# Sandstone in a planted aquarium



## WildKat (Sep 26, 2014)

I found some of these rocks and I know they are sandstone, but I am wondering if they would be okay in my planted tank. I posted them in a Facebook page about planted tanks and have gotten very mixed answers, so I was hoping that by posting it on here, I would get some better answers. 

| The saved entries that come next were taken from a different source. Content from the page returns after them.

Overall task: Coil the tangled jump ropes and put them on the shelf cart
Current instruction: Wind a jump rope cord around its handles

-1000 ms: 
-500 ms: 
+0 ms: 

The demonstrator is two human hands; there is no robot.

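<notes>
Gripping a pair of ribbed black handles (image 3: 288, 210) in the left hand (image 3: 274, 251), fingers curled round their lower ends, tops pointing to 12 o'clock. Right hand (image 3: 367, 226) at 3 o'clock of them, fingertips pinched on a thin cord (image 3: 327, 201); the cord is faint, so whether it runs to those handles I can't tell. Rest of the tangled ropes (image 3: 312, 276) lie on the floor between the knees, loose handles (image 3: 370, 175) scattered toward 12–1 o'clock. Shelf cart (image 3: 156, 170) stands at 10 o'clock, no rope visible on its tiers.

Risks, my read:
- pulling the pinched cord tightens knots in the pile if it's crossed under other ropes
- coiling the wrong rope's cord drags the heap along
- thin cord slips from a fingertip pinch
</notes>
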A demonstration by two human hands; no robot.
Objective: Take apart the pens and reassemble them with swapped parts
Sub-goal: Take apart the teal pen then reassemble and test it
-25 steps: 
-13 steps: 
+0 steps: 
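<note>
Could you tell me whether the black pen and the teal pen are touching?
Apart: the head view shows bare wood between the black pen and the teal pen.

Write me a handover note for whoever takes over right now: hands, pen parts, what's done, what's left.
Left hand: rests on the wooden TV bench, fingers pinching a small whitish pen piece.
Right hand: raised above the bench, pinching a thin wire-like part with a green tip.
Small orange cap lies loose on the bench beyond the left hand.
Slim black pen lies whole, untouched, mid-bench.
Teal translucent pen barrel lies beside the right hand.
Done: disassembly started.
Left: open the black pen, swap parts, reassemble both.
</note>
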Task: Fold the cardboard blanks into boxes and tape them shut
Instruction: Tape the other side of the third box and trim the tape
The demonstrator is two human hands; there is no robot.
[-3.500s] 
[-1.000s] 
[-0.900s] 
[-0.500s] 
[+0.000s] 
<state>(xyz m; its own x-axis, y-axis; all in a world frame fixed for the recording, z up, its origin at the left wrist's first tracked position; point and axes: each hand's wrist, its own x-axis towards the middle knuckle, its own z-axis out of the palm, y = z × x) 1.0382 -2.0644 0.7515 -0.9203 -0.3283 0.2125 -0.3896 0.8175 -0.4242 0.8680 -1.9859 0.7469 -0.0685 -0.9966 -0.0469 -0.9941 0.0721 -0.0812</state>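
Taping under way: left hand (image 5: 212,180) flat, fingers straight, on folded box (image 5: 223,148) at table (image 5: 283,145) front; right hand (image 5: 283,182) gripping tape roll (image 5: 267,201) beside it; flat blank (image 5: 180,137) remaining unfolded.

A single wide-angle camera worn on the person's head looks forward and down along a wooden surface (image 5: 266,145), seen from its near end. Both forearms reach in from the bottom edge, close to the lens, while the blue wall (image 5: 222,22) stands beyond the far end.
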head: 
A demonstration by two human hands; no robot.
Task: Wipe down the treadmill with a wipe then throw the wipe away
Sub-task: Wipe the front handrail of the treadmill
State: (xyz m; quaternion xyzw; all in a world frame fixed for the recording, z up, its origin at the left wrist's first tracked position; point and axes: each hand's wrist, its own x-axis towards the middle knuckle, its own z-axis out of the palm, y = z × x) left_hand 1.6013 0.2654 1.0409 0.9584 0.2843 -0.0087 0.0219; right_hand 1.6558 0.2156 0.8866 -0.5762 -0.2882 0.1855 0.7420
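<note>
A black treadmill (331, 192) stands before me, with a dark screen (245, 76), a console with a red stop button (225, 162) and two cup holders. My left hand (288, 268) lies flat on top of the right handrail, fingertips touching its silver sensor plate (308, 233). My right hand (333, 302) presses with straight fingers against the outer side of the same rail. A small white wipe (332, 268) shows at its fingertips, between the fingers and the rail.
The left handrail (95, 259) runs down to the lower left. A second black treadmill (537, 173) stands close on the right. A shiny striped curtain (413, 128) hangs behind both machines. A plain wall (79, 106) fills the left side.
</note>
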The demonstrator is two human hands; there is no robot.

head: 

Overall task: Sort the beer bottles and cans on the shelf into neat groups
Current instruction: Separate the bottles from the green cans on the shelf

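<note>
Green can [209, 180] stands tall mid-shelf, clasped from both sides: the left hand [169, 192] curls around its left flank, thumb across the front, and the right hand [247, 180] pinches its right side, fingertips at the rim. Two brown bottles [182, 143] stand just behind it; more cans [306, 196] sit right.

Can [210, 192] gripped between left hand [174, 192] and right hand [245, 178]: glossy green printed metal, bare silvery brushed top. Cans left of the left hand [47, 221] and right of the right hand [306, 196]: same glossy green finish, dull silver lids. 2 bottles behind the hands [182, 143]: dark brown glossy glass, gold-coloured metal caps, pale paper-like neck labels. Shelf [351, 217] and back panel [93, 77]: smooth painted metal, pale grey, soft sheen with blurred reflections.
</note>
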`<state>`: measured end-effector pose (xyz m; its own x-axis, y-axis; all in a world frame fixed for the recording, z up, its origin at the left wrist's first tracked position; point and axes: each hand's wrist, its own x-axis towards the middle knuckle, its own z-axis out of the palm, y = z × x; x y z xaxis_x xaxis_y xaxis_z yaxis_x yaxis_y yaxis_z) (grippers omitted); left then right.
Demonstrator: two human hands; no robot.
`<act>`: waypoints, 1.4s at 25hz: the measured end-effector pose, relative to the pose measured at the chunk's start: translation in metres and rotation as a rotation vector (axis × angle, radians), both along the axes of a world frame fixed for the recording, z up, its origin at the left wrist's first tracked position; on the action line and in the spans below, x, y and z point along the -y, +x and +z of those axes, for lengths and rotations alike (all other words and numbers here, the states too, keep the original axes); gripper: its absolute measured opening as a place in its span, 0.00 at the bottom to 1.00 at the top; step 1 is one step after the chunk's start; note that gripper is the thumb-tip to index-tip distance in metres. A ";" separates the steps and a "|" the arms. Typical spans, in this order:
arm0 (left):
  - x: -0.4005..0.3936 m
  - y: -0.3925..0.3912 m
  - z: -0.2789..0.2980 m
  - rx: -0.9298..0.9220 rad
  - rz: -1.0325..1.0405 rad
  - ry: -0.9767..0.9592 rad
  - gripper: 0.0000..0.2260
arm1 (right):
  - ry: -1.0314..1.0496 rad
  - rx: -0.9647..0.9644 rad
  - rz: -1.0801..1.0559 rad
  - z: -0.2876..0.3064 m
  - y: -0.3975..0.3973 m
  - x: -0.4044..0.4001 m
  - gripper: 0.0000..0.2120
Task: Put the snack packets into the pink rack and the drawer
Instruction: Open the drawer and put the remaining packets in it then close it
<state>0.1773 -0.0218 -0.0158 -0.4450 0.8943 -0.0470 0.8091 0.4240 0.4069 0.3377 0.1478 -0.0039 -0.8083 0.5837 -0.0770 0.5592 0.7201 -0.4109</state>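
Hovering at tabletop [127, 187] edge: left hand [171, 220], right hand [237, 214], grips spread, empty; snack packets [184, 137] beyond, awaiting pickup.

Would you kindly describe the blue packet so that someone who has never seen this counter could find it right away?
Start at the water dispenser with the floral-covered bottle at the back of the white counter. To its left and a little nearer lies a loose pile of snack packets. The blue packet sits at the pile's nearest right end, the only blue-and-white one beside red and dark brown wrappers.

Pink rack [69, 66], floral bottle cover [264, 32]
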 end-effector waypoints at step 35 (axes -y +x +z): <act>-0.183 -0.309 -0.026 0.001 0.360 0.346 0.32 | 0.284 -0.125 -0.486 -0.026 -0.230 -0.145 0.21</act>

I also was wondering if they would affect the balance in my tank, what if I sprayed them with clear pond sealant? Would this work for them or no?

Thanks in advance.


----------



## lilnaugrim (Mar 27, 2013)

Most of them are inert but unless you know the exact make-up of the sandstone (what kind of sand and other minerals are in the rock) then I wouldn't use it. Some sandstone will just disintegrate in water while others are fine. Test them first in buckets of water, one per each. Check the rock for any signs of crystal forms or anything metallic--those would be toxic. Check the pH 24 hours after soaking and check the rock for any sort of disintegration, also if you can check calcium levels, iron, and--well basically just check everything you can, Hardness and Alkalinity too to see if it changes the water.


----------



## Aqua Aurora (Oct 4, 2013)

Don't use sandstone, it won't stay in a 'stone' state too long, just make a mess in your tank.


----------



## lilnaugrim (Mar 27, 2013)

Not all sandstone will erode or breakdown. You just want to make sure there is no calcium in the rock, you can test it with Vinegar to see if it fizzes, that's the vinegar reacting with the calcium carbonate.

But if you don't know exactly where it came from, don't use it, not worth it. If you do want to try, just do the bucket method where you soak it for two weeks or more and check all the parameters.

Here's a quote about sandstone:

"Sandstones can vary greatly in their chemical composition.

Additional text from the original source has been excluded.